Existen estudios científicos que tratan el desarrollo de las crisis personales recurriendo a temas cuanto menos excéntricos, tal es el caso del crecimiento de la barba. Algunos artículos se han hecho eco atrayendo al lector con títulos llamativos ("Los hombres de barba esconden algo"); otros, evolucionistas, concluyen que todo gira en torno al deseo de demostrar fortaleza. Cierto o no, ambas posturas comparten un hecho: la imagen contribuye a definir y describir. O, parafraseando a Walt Whitman "contribuye a configurar nuestra identidad".
O bien Brahms quería ocultarnos algo, o bien quería demostrarnos con su Concierto para piano núm. 2 un ejemplo mayúsculo de autoconfianza. Elisabeth Von Herzogenberg recibía en la época una carta del compositor con las siguientes palabras: "He compuesto un muy pequeño concierto para piano". Humilde descripción para aludir a una de las creaciones más difíciles, técnicamente hablando, de la literatura pianística. Hemos tenido la oportunidad de escuchar la interpretación de Garrick Ohlsson, primer estadounidense ganador del Concurso Internacional de piano Frédéric Chopin (1970), junto a la Orquesta Nacional de España y bajo la batuta de Juanjo Mena, reciente Premio Nacional de Música (2016).
Desde el comienzo se aprecia que esta creación, más que concierto para piano, es, principalmente, una obra concebida sinfónicamente. Ohlsson, con una sonoridad potente y grandiosa, encajó perfectamente con la interpretación de la orquesta, de sonoridad empastada en todo momento. En el primer movimiento pudimos apreciar amplios desarrollos temáticos, en el que la introducción de numerosas melodías manifiestan la creatividad del autor, y en donde el drama sobresalió a manos del pianista. Éste mostró no sólo un dominio del instrumento tanto técnico como sonoro sobresaliente, sino un sonido lleno, redondo y completamente integrado con la orquesta. Escuchamos momentos evocadores, reflexivos y de diálogo, que culminaron en una explosión grandiosa. El segundo movimiento resulta llamativo, pues con él, Brahms decidió alterar la estructura de concierto clásico. A él se refería su autor en su correspondencia como "un pequeño y tierno Scherzo". Se inicia con un vehemente tema y destaca por un rico lenguaje contrapuntístico.
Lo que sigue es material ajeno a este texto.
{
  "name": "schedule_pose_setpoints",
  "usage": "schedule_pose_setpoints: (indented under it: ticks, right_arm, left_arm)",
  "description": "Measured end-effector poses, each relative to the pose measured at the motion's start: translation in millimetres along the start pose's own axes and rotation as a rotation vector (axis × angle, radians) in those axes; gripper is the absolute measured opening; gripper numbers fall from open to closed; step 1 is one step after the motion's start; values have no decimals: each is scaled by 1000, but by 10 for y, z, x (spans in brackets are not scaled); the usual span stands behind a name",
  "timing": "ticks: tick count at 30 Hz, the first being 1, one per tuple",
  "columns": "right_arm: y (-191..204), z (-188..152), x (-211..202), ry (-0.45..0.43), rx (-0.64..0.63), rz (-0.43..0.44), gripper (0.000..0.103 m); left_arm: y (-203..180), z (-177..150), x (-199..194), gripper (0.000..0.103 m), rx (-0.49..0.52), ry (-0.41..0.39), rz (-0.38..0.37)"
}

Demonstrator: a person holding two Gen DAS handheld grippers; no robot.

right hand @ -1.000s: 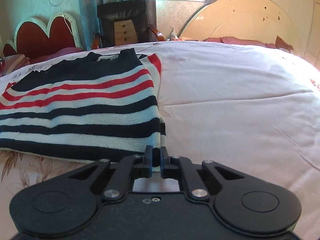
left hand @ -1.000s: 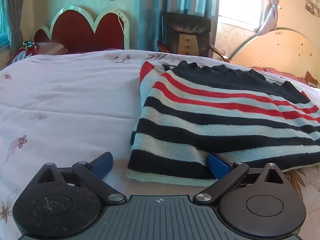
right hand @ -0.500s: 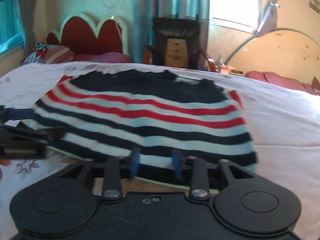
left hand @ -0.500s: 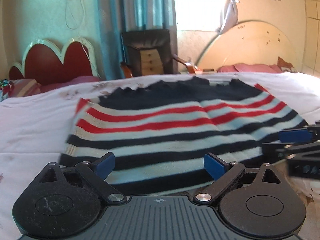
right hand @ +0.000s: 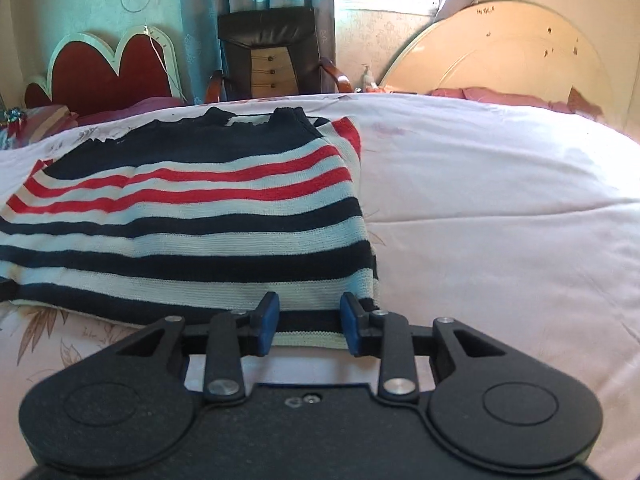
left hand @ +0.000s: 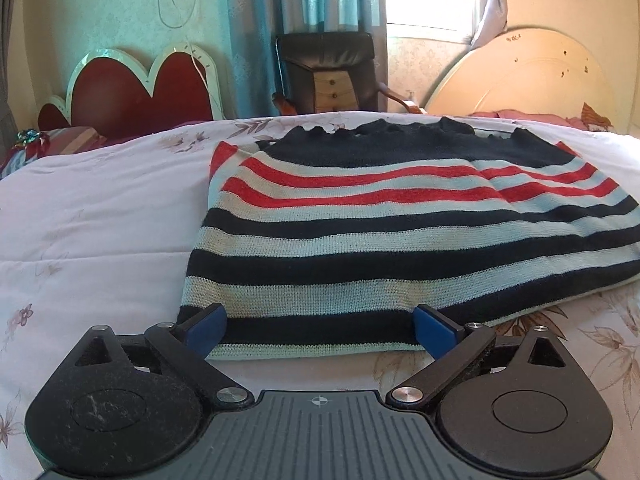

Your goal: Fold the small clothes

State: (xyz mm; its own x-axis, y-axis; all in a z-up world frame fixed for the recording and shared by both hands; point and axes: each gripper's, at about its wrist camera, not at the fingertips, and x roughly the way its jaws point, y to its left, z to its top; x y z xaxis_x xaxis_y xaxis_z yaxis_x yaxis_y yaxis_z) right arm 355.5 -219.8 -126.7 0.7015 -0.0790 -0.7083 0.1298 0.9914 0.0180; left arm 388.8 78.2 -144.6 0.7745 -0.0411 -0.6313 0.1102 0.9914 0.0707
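A small knitted sweater [left hand: 400,240] with navy, pale and red stripes lies flat on the bed, its hem toward me and its neck at the far side. My left gripper [left hand: 320,332] is wide open at the hem's left corner, its blue pads [left hand: 206,326] straddling the hem. The sweater also shows in the right wrist view [right hand: 192,216]. My right gripper [right hand: 308,324] is partly open at the hem's right corner, with the hem edge between its pads [right hand: 268,320].
The bed is covered by a white quilt [left hand: 88,224] with a faint flower print. Behind it stand a red scalloped headboard [left hand: 140,92], a dark armchair [left hand: 328,72] and a round beige board [right hand: 500,48]. Pillows [left hand: 60,140] lie at the far left.
My right gripper has opened from shut. Both grippers swung across the sweater and came back low at its hem corners. The sweater lies still.
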Motion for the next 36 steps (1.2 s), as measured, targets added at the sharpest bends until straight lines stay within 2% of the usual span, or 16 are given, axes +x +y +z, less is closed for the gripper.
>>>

El pianista marcó el "appassionato" desde sus inicios, algo que contrastó de manera sobresaliente con los pasajes líricos. En este movimiento también llamó la atención esos guiños graciosos perfectamente definidos y producidos por las síncopas de la orquesta, que esbozaron el eco del que sería el carácter que se retomaría de manera más clara en el último de los movimientos. La calma llegó en el tercer movimiento: poesía pura. En él encontramos los orígenes del Lieder "Immer leise wird mein Schlummer". Testigos de una conversación susurrada llena de destellos pianísticos y violonchelísticos, la expresividad, tocada por breves momentos de amargura que se transformaban siempre en luz, sobrevoló toda esta creación. El último movimiento, coqueto y juguetón, lleno de imitaciones y diseños dinámicos que se contraponían a los que simulaban un carácter de arrastre, concluyó una obra que, sin duda, fue un verdadero lujo escuchar. Está claro que Brahms pecó de modesto al afirmar que se trataba de un "pequeño" concierto. Ohlsson pareció no asombrarse ante el cúmulo de toses que tuvo que escuchar entre movimiento y movimiento. Pero, ¿de verdad es necesario toser tanto o se trata ya de una incontrolable necesidad de sentirse escuchado? Sea lo que fuere, como toque final, el pianista nos ofreció el Vals op. 64 nº 2 de Chopin, que puso de manifiesto el porqué de aquel primer premio ganado hace la friolera de cuarenta y seis años.